RESTAURANTS • Fine Dining Report
FOUND’s fine dining correspondent Lee Pitofsky dines at The French Laundry as often as he checks his email. Here, now, his latest San Francisco report:
OUI CHEF: Lunch at Quince remains one for the ages, an experience hard to find outside of Europe. The new space is stunning, spectacular natural light jolting the room with energy. At $195 per, the Friday-Saturday-only lunch menu is four courses, in addition to a flurry of canapés to begin the meal, with supplemental options like caviar service and truffle pastas. On a recent visit, chef Michael Tusk’s pasta mastery was on display in handmade tortelli stuffed with smoked sturgeon mousse and potato under a top hat of caviar.

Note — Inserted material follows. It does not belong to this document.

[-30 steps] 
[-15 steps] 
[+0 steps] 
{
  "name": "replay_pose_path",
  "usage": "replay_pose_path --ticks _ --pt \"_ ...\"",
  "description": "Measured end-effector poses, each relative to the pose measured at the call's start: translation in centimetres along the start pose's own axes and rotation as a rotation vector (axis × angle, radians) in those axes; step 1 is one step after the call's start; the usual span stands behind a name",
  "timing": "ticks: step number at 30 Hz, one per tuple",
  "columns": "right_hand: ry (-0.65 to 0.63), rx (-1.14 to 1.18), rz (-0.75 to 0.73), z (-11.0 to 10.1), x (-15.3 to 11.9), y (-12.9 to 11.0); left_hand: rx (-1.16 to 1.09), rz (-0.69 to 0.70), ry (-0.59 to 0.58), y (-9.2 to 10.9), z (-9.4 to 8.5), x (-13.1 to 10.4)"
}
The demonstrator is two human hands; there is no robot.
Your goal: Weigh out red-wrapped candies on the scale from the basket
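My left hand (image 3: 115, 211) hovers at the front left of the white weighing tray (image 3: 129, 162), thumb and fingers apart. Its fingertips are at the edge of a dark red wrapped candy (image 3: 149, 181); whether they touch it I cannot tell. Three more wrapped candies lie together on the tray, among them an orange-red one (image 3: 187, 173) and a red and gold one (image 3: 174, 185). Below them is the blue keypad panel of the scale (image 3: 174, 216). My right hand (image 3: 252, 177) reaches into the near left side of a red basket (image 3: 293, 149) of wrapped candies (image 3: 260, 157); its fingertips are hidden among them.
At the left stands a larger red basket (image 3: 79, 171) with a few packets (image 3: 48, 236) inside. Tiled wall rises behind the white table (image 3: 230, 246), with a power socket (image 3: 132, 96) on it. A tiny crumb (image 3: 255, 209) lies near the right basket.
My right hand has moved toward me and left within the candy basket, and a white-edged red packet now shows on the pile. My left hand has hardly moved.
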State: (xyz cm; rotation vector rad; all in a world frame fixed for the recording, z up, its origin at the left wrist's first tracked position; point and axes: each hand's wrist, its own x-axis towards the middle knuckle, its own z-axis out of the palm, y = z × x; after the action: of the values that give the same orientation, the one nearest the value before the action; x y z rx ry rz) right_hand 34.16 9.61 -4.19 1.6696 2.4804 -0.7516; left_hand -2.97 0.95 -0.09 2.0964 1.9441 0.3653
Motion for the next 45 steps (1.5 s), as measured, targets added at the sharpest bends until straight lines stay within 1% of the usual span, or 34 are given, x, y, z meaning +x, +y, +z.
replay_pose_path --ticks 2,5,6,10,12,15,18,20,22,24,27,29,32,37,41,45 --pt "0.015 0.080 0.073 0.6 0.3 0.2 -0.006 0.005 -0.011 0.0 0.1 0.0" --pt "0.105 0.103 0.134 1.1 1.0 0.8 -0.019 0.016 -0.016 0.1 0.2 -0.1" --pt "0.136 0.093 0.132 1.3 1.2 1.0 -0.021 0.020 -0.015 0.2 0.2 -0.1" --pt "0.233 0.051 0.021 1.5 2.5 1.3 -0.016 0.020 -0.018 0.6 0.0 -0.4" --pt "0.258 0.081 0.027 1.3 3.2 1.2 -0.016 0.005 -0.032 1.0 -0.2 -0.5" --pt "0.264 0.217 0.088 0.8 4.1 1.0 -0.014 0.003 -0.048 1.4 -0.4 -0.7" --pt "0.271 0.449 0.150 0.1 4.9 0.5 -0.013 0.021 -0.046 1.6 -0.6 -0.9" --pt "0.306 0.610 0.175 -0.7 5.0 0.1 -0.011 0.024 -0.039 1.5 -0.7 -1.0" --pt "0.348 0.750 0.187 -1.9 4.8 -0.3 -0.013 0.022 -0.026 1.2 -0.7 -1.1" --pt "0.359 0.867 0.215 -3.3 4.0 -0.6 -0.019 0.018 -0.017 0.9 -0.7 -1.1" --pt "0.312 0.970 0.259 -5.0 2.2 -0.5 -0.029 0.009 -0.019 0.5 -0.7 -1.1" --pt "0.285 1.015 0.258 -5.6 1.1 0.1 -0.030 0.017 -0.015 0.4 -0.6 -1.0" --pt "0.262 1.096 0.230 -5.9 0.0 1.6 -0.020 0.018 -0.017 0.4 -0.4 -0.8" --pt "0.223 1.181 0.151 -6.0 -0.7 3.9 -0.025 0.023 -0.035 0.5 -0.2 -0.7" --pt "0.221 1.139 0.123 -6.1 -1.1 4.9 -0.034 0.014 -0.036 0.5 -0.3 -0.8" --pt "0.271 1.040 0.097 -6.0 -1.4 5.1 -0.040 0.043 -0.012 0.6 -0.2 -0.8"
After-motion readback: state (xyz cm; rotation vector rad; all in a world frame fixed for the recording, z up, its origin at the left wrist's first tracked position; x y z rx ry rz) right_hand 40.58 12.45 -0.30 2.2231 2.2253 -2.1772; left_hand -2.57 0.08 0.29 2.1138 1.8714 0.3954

The final savory of dry-aged Duclair duck roasted in the hearth was one of the best preparations I’ve had in months. An amaro trolley with vintage bottles fittingly rounds out the meal.
→ Quince (Jackson Square) • 470 Pacific Ave • Lunch Fri-Sat 1130a-1p, Dinner Tues-Sat 5-8p • Reserve.
HEART OF THE STORY: With Eleven Madison Park alum Rich Lee at the helm, Saison delivers one of the more singular dining experiences in the country. A recent visit was my strongest to date. Nearly everything on the menu ($338 per) is kissed by the fire at some point. Cooked ever so gently over the embers, Mt. Lassen trout served alongside its own roe and chrysanthemum greens was finished tableside with a sauce made from its smoked bones. Dry-aged antelope loin and heart is served with grilled radicchio, a sauce made from Madeira, and pastrami spices. The side of laminated black truffle brioche could open its own bakery. Saison’s beverage program is no less impressive than the food, rivaling any you’ll find in America.
→ Saison (SoMa) • 178 Townsend St • Tue-Sat 5-930p • Reserve.
RICE & EGGS: Chef Chris Bleidorn focuses on deploying ingredients in whole form, utilizing every single part of local vegetables and animals at Birdsong. The dining room has table seating, but the best seats in the house are at the chef’s counter, with a front-row view of the team’s live-fire cooking. A recent visit began with a “rice and pine stew”: locally grown koshihikari rice, pine mushrooms, fermented pinecone, and pine butter — a distillation of the restaurant’s original vision. The caviar service is among the best in the country: first, housemade pink hopi cornbread is presented and served tableside, right out of the piping hot skillet. Then it’s drizzled with whipped walnut cream and melted walnut butter before it’s finished with a dollop of local Tsar Nicoulai Reserve Caviar. Birdsong currently offers two menus, the Discovery Menu and the Journey menu, at $265 and $325 per, respectively. –Lee Pitofsky
→ Birdsong (SoMa) • 1085 Mission St • Tue-Sat 5-9p • Reserve.